(Exercise): Take every line from the material that has the word "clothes" in it.

* * * * * * * * *

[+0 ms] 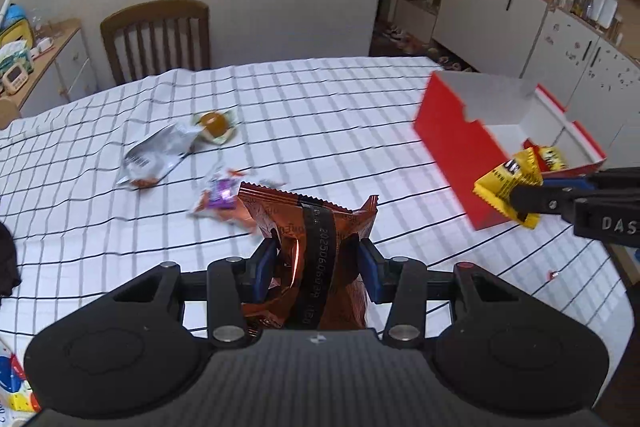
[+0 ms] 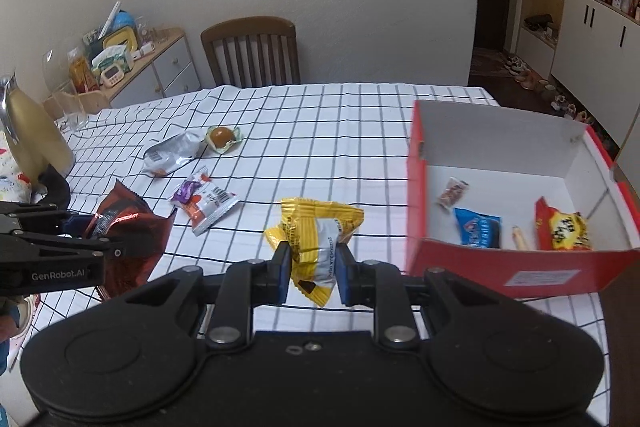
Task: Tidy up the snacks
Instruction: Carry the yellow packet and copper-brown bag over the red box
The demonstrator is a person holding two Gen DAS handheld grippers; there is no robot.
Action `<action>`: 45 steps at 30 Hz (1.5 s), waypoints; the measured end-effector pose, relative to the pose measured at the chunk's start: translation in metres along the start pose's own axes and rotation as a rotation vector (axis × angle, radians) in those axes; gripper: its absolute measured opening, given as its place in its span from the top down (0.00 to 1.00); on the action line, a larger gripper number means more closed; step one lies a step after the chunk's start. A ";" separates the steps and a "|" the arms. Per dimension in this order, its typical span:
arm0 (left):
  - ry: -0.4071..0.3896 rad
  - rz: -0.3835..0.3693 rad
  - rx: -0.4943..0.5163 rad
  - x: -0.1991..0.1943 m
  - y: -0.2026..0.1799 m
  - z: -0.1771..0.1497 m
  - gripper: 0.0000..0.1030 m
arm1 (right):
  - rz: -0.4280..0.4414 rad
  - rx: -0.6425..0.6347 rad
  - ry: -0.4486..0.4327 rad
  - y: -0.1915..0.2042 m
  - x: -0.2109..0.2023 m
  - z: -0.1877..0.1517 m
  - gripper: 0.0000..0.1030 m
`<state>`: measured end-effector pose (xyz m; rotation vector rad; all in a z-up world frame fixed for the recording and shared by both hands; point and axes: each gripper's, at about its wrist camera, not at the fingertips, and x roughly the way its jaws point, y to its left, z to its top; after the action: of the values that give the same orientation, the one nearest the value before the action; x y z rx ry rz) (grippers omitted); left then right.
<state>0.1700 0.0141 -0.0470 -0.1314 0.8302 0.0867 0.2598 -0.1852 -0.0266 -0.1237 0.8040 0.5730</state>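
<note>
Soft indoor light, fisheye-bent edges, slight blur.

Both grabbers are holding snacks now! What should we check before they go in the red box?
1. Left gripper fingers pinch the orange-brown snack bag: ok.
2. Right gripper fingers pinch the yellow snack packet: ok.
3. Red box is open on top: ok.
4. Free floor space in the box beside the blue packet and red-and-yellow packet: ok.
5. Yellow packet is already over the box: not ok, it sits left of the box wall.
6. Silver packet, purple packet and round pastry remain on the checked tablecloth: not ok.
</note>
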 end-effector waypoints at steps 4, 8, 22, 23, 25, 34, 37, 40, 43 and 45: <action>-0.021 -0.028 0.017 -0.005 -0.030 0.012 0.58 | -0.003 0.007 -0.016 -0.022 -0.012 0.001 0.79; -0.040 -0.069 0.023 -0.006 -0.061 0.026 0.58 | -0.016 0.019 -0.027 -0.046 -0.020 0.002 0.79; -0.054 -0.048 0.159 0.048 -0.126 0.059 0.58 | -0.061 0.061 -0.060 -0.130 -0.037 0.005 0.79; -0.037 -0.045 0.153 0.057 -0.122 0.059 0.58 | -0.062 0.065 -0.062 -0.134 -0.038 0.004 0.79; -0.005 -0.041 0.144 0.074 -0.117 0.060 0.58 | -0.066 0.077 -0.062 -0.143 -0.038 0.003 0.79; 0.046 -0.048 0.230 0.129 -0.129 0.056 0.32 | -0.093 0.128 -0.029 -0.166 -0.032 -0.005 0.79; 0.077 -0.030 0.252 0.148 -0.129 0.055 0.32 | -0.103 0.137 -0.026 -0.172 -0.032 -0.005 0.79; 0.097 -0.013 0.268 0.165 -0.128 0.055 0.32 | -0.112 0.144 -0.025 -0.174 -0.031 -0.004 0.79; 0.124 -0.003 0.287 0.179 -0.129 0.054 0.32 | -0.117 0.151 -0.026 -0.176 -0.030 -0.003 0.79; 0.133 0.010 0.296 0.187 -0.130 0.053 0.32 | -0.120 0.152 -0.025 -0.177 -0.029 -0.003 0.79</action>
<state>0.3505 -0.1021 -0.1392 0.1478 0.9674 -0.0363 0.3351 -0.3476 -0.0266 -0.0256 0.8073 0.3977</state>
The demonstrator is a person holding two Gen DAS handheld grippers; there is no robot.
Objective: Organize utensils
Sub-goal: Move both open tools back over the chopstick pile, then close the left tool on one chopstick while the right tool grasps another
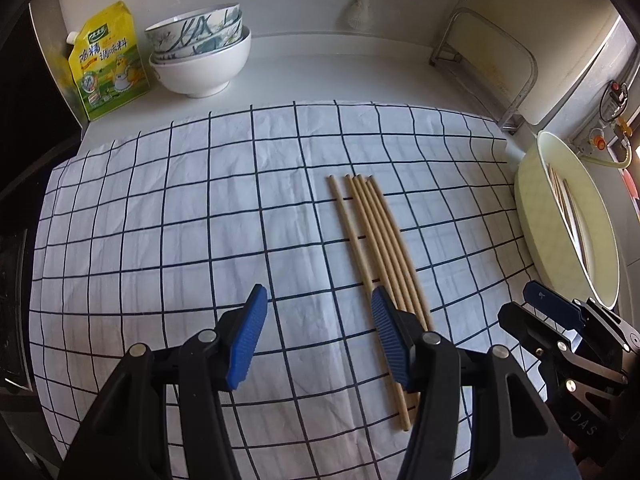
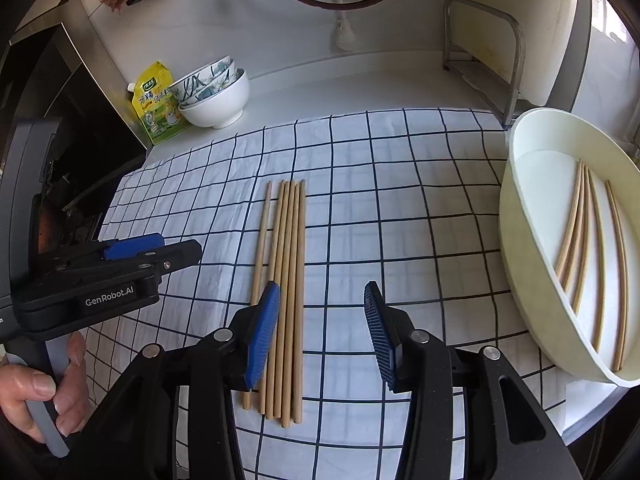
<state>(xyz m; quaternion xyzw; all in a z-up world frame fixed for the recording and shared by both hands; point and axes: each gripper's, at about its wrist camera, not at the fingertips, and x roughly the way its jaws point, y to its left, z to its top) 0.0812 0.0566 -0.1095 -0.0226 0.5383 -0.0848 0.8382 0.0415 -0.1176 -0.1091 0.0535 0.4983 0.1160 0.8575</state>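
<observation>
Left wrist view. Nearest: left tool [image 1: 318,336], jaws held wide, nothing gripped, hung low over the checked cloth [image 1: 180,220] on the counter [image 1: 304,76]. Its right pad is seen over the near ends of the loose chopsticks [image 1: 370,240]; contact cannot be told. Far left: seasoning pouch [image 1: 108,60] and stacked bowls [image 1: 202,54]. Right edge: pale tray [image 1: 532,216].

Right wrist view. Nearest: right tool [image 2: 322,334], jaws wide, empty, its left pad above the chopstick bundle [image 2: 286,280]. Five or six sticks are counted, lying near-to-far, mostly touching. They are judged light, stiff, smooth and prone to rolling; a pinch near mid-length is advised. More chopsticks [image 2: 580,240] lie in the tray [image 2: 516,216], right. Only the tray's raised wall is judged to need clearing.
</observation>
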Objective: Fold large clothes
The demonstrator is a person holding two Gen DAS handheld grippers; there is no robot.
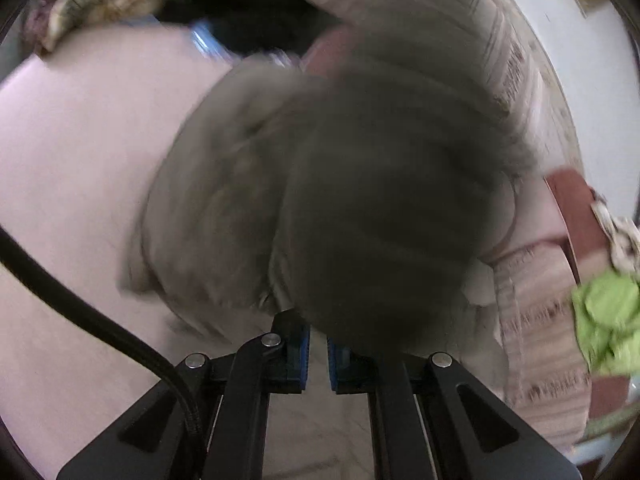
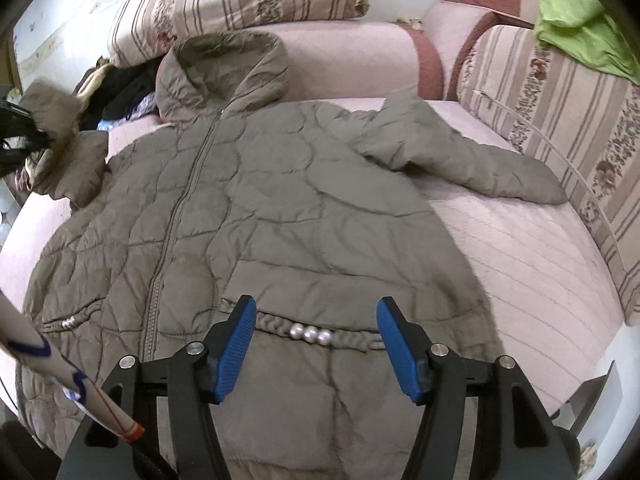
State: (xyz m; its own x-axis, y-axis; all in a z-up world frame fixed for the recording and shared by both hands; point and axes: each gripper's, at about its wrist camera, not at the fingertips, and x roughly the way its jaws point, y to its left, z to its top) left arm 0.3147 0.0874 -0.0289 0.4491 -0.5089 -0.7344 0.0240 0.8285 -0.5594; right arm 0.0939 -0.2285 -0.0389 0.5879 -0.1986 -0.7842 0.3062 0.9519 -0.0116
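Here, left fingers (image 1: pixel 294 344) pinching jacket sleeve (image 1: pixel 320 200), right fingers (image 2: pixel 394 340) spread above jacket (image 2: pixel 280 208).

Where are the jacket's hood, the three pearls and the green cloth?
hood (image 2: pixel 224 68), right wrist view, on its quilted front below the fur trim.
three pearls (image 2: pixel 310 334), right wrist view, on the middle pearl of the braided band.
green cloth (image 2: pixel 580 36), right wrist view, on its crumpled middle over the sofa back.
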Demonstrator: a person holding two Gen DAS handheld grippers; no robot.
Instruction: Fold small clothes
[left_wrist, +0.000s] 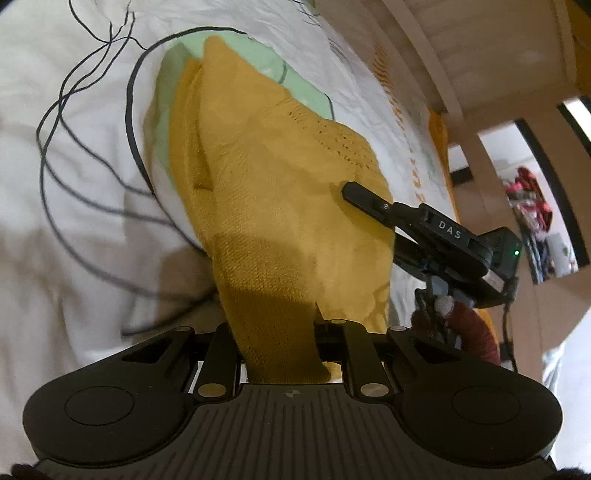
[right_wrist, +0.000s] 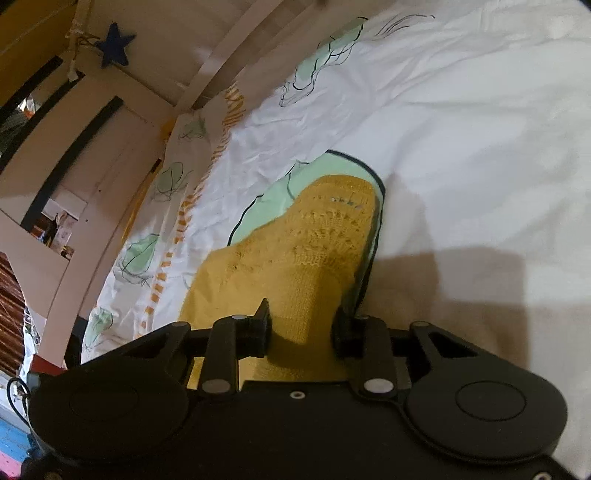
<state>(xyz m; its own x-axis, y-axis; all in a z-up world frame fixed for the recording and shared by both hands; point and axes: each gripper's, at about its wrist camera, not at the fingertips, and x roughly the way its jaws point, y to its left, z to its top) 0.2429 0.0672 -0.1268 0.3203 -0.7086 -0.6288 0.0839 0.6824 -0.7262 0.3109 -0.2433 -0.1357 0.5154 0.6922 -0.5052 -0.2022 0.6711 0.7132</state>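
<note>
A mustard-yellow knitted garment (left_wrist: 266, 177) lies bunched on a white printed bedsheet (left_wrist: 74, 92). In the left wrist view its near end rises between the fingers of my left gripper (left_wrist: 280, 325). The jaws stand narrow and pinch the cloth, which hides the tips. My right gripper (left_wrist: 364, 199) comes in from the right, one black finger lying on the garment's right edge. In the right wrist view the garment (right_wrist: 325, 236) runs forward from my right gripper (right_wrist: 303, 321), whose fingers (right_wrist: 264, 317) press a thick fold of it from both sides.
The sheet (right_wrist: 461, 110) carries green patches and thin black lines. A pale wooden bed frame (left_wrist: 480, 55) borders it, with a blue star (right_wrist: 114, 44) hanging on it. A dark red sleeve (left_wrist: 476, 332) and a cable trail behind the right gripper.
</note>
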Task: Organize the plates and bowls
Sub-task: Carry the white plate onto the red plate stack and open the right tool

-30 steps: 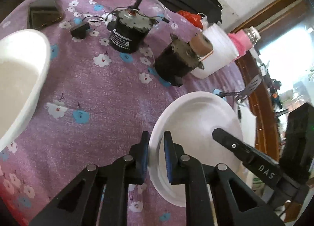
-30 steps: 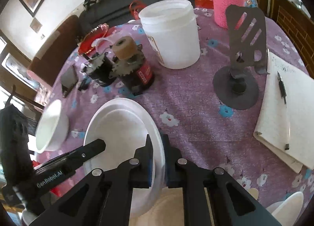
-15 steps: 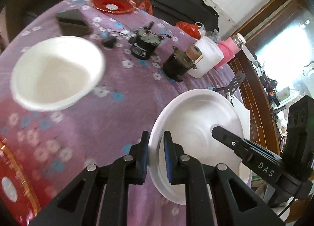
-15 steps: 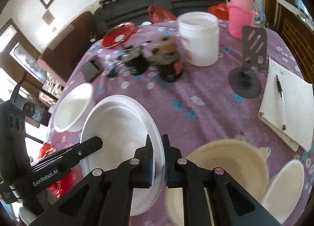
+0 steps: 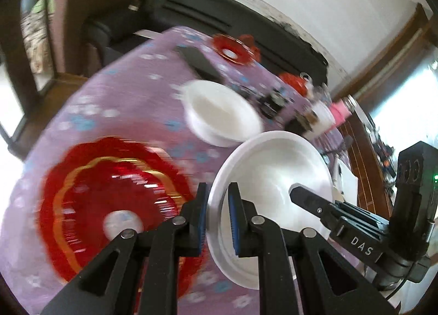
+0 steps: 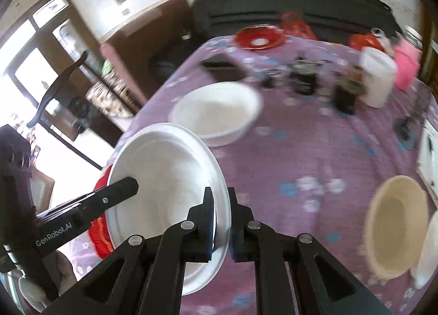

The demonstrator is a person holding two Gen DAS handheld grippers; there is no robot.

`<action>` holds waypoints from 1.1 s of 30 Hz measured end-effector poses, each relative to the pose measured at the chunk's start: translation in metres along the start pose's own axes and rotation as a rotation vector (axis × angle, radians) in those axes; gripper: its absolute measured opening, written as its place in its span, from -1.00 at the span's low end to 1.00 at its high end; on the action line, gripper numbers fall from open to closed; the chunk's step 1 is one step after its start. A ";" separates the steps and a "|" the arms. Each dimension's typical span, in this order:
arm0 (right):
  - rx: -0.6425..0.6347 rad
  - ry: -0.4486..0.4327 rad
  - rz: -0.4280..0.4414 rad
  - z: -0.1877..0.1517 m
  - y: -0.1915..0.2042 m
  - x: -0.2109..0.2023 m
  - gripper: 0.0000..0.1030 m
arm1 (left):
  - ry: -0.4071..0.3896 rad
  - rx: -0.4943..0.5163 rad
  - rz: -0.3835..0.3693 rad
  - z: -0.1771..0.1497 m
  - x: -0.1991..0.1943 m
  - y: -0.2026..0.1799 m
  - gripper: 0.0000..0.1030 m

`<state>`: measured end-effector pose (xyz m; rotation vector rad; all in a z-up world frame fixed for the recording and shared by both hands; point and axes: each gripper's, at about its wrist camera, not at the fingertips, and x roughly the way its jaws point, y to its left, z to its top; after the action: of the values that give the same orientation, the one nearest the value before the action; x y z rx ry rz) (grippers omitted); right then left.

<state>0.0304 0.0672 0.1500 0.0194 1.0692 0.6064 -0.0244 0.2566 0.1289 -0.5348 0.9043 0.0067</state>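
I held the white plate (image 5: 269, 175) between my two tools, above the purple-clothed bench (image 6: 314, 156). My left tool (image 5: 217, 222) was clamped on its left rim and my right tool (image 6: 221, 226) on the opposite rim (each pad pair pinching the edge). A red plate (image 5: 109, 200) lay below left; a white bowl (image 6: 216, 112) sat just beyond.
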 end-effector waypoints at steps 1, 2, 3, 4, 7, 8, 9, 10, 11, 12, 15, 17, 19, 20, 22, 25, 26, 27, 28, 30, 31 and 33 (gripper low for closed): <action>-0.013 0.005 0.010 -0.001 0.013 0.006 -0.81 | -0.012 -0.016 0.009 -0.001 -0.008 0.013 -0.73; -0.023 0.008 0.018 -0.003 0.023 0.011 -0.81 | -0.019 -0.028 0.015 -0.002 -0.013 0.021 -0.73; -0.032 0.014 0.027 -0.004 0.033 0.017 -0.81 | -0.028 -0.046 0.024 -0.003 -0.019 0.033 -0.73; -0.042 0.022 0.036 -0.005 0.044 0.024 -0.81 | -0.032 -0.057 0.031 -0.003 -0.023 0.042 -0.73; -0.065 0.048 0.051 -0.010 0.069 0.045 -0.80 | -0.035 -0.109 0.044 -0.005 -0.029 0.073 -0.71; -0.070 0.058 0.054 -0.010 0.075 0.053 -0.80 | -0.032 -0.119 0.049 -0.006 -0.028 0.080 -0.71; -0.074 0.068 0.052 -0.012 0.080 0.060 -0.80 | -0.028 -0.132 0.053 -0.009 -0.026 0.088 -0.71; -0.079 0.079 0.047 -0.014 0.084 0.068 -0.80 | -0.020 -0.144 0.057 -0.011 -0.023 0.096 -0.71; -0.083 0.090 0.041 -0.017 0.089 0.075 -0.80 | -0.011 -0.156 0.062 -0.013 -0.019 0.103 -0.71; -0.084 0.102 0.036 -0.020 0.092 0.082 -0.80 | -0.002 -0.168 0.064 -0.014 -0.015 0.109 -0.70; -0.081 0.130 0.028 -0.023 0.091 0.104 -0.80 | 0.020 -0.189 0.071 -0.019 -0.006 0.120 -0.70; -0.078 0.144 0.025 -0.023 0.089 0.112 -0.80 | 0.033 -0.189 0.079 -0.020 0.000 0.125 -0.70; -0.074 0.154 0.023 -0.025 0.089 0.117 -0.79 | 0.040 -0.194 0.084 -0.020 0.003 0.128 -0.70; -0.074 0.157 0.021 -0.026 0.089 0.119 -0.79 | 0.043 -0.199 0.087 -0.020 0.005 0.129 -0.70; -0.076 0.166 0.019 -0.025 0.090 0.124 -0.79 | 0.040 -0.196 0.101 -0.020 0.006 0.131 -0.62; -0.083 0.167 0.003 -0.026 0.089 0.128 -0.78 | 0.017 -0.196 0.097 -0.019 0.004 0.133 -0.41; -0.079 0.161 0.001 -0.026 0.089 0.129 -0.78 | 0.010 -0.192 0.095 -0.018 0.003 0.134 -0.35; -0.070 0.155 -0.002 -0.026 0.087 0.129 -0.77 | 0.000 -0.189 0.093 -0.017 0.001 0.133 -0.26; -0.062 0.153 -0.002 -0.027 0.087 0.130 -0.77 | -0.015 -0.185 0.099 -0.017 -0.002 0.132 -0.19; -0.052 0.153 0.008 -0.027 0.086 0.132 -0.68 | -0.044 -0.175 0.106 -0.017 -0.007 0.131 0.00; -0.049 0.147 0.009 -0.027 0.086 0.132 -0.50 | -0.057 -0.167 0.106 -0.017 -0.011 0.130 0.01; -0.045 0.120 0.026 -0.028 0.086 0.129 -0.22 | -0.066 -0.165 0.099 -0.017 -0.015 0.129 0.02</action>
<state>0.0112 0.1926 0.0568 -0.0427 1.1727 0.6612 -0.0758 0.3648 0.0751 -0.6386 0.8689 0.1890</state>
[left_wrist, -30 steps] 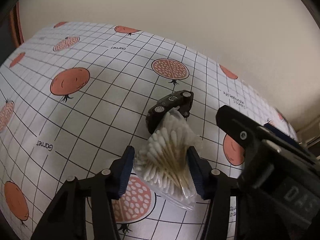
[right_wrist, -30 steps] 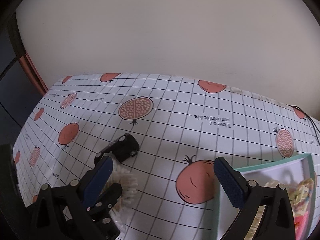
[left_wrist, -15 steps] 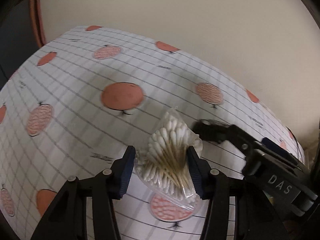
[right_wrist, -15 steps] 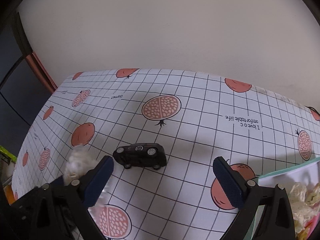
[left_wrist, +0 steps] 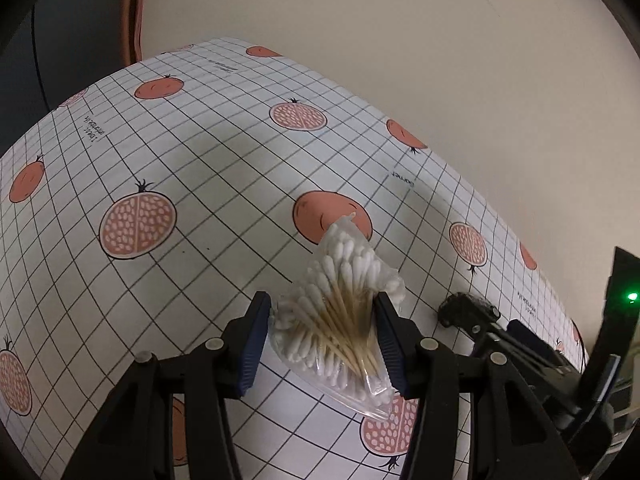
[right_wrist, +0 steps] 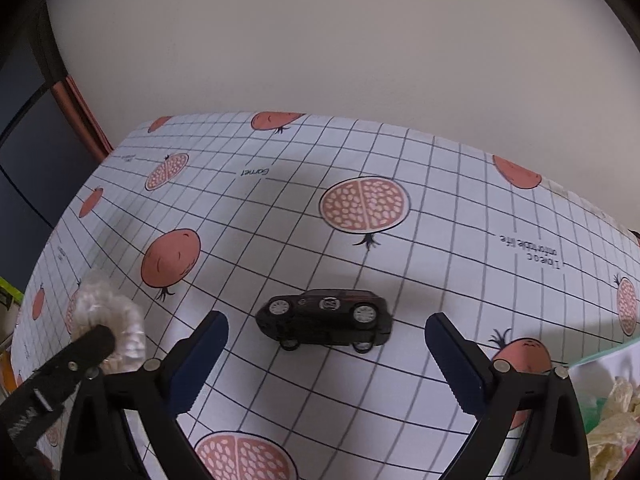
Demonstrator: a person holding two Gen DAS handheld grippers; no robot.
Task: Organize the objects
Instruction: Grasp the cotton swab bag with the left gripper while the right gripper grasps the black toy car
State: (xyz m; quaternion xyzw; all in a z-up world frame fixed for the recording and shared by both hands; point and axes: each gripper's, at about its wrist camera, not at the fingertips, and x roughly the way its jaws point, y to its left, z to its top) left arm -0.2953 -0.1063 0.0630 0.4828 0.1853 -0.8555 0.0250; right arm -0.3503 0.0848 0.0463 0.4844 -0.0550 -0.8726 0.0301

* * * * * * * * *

(Answer section):
Objective: Fold large clothes
Instruction: Fold small clothes

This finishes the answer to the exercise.